Top executives suggest options for adopting Web 2.0

Say end users, not executives, can be biggest barriers to Enterprise 2.0 projects

Conventional wisdom says that the new Generation Y work force is demanding access to Enterprise 2.0 tools like wikis, social networks and other collaboration tools at work while stodgy, baby boomer executives stifle those requests. In fact, said a panel of executives whose organizations already widely use Web 2.0 tools, the biggest challenge is convincing end users of all ages to use the new technology.

To offset end user resistance, the panel at the Web 2.0 Conference here suggested that companies replace systems that users don't like with Web 2.0 tools, let the end-users control Web 2.0 projects and find Enterprise 2.0 champions among rank and file employees and middle management.

Don Burke, doyen of Intellipedia, the Central Intelligence Agency's Wikipedia-like project, noted that the spy agency faced resistance from middle managers to its effort to provide Web 2.0 tools to internal employees.

"Middle management is about making the trains run on time," Burke noted. "Their job is to do today's job. Change is extraordinarily disruptive. The incentives in our hierarchy are not designed to leverage these kind of fundamental changes. The incentives are designed to reward the people who are making the trains run on time."

Companies should proceed cautiously down the Web 2.0 path because adoption will be far slower in the enterprise than the lightning-fast consumer adoption in recent years, noted Pete Fields, director of eBusiness at Wachovia Bank.

The bank has an Enterprise 2.0 project now underway that will provide all 120,000 of its employees with access to wikis, blogs and social profiles by the end of this year.

While the bank turned to organizational psychologists, corporate communications personnel and other employees to identify potential problems and minimize potential resistance to the project, "we still underestimated the change impact," Fields said.

"Change management is the biggest threat."

Simon Revell, manager of enterprise 2.0 development at Pfizer, said that backers of the technology must remember that not all users want the same thing -- that one size does not fit all employee needs.
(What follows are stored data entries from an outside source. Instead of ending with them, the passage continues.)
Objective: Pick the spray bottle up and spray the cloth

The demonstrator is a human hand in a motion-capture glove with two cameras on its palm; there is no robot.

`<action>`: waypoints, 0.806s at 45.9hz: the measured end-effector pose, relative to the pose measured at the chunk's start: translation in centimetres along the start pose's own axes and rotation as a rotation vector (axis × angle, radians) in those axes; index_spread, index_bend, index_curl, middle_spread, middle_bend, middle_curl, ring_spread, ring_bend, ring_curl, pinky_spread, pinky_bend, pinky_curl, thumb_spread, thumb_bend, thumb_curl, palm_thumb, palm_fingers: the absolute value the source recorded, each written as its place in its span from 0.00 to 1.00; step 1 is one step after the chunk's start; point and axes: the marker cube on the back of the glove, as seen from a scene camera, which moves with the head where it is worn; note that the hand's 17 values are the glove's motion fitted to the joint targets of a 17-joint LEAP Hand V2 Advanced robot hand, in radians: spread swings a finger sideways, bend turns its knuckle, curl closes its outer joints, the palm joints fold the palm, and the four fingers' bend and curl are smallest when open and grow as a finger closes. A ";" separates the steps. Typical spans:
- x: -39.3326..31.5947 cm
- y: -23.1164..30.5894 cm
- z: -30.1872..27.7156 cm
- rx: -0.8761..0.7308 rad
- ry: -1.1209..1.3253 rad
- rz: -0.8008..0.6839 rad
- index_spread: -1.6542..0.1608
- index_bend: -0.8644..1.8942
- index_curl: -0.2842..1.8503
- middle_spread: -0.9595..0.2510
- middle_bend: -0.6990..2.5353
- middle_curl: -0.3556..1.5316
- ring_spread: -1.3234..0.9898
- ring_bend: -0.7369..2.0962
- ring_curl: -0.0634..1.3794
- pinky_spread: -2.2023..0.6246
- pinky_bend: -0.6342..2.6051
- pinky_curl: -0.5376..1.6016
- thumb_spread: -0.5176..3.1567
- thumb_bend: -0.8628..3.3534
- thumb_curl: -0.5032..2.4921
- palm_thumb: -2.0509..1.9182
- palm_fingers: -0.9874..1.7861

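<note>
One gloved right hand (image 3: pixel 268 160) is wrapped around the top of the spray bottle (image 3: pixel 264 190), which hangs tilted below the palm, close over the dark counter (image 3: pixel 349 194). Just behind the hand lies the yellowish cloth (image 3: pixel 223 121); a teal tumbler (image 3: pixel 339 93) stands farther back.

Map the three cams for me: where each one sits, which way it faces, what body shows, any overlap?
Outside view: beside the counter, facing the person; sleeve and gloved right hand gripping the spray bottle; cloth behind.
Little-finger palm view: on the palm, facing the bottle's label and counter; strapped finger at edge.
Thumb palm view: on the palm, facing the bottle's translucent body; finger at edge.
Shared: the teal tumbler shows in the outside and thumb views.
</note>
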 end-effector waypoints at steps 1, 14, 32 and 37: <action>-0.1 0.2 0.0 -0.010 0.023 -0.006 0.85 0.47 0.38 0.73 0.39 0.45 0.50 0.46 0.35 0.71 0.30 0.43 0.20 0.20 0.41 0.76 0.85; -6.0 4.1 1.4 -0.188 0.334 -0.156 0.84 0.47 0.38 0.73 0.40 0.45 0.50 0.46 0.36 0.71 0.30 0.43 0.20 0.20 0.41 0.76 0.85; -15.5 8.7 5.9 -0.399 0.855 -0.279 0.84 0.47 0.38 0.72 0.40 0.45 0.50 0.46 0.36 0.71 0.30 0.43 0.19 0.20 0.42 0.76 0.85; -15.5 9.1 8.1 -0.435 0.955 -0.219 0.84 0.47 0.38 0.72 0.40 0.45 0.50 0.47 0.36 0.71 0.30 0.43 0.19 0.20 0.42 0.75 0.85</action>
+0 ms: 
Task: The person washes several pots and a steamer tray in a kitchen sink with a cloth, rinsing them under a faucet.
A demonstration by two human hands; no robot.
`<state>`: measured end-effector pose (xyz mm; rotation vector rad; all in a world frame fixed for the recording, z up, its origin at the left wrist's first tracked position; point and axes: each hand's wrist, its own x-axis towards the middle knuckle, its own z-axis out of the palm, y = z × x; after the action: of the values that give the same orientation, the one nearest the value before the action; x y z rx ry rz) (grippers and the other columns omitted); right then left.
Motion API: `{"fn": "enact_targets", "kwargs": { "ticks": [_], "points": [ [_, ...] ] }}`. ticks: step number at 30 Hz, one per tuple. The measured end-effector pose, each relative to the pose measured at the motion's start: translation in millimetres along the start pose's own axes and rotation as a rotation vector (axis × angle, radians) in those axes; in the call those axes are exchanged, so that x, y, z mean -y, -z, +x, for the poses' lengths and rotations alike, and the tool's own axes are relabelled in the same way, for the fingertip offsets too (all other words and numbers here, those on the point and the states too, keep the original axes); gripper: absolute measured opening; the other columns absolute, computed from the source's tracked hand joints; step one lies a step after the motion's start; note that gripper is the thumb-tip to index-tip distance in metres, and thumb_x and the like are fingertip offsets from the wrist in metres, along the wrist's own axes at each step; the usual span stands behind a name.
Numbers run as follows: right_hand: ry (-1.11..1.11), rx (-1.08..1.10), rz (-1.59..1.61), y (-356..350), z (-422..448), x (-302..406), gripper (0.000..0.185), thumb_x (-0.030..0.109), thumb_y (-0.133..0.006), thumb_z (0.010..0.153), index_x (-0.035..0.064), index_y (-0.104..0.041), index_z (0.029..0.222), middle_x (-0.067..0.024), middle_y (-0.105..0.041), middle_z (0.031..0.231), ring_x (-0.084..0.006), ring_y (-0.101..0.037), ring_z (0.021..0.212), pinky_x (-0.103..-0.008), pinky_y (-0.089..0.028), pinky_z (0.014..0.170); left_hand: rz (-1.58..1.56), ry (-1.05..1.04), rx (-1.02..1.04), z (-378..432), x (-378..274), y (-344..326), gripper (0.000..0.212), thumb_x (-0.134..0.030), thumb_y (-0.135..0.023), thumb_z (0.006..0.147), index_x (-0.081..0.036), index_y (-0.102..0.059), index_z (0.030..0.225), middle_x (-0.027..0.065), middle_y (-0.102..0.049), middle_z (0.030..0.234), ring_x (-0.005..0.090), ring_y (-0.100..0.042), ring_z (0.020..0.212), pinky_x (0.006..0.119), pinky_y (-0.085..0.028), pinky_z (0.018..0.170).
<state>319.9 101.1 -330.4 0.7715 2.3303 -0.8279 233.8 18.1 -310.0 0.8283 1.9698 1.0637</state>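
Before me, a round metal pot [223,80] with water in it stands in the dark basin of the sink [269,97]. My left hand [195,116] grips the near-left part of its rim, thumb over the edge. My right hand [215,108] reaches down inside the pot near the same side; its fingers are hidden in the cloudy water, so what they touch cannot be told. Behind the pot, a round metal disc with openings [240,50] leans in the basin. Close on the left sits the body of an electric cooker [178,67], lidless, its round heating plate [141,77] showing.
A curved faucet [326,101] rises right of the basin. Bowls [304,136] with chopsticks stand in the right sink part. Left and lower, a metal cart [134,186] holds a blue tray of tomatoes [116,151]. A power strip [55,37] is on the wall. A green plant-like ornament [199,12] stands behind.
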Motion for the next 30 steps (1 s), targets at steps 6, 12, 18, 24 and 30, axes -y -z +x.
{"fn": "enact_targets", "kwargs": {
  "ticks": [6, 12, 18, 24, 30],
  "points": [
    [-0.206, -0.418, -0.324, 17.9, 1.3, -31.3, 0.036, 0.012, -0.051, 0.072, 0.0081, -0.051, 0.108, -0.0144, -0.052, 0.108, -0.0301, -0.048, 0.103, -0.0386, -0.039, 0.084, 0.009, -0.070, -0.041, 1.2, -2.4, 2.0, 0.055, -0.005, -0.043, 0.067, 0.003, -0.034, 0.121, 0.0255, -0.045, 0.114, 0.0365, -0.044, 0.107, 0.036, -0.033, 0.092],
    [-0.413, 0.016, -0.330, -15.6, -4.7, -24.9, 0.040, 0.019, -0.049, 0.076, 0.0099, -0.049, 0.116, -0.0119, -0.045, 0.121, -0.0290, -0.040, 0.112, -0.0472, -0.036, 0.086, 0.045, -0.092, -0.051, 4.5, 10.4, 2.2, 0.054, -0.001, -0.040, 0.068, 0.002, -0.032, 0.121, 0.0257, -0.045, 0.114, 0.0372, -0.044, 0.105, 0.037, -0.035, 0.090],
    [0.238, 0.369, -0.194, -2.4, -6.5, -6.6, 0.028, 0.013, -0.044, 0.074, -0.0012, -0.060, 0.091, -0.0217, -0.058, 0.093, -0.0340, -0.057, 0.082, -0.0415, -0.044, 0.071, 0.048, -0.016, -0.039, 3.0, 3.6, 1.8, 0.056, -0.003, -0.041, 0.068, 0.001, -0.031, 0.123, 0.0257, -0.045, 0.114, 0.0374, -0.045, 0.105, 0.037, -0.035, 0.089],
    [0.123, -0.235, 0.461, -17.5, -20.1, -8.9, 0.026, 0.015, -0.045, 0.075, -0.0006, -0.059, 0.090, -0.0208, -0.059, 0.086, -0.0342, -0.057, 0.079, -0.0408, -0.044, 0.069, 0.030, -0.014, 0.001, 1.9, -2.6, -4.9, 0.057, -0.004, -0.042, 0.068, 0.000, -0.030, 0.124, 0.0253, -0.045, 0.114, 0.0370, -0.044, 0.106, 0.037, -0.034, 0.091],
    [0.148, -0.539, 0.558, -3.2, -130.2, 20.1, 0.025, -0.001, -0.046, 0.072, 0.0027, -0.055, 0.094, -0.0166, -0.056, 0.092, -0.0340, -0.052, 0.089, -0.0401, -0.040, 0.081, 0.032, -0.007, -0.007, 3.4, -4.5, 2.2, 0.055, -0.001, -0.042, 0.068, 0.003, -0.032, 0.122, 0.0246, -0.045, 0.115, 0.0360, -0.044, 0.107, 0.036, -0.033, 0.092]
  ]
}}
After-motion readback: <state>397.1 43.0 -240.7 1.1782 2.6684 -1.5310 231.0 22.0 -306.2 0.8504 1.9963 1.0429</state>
He noted that workers in all companies have different functions, such as development, research and manufacturing.

He noted that Pfizer sought out early adopters that can function as "Enterprise 2.0 consultants" for the various lines of business within the drug company. "The trick for us is to provide them the support needed to get this off the ground," Revell noted. "The biggest challenge for me is expectations management. I sense there is a frustration that [the project] is not moving more quickly."

The CIA's Burke added that to successfully implement Web 2.0 technology, companies must let users control the tools. That can be a daunting task for many companies, he said. "Give up control, and your employees will do you right," he said. "Fight for all your life against locked down, closed spaces. For two years we have fought against that. Every other call was, 'How do I lock a page or how do I create a private page?'"

At the CIA, some managers have helped to nurture the use of the tools by offering incentives to internal users, Burke added. One manager, for example, started a contest that provided creators of the best topical pages built on Intellipedia with a free dinner or other tokens, Burke said. Contests also award prizes for pages with the most edits and pages with the most views.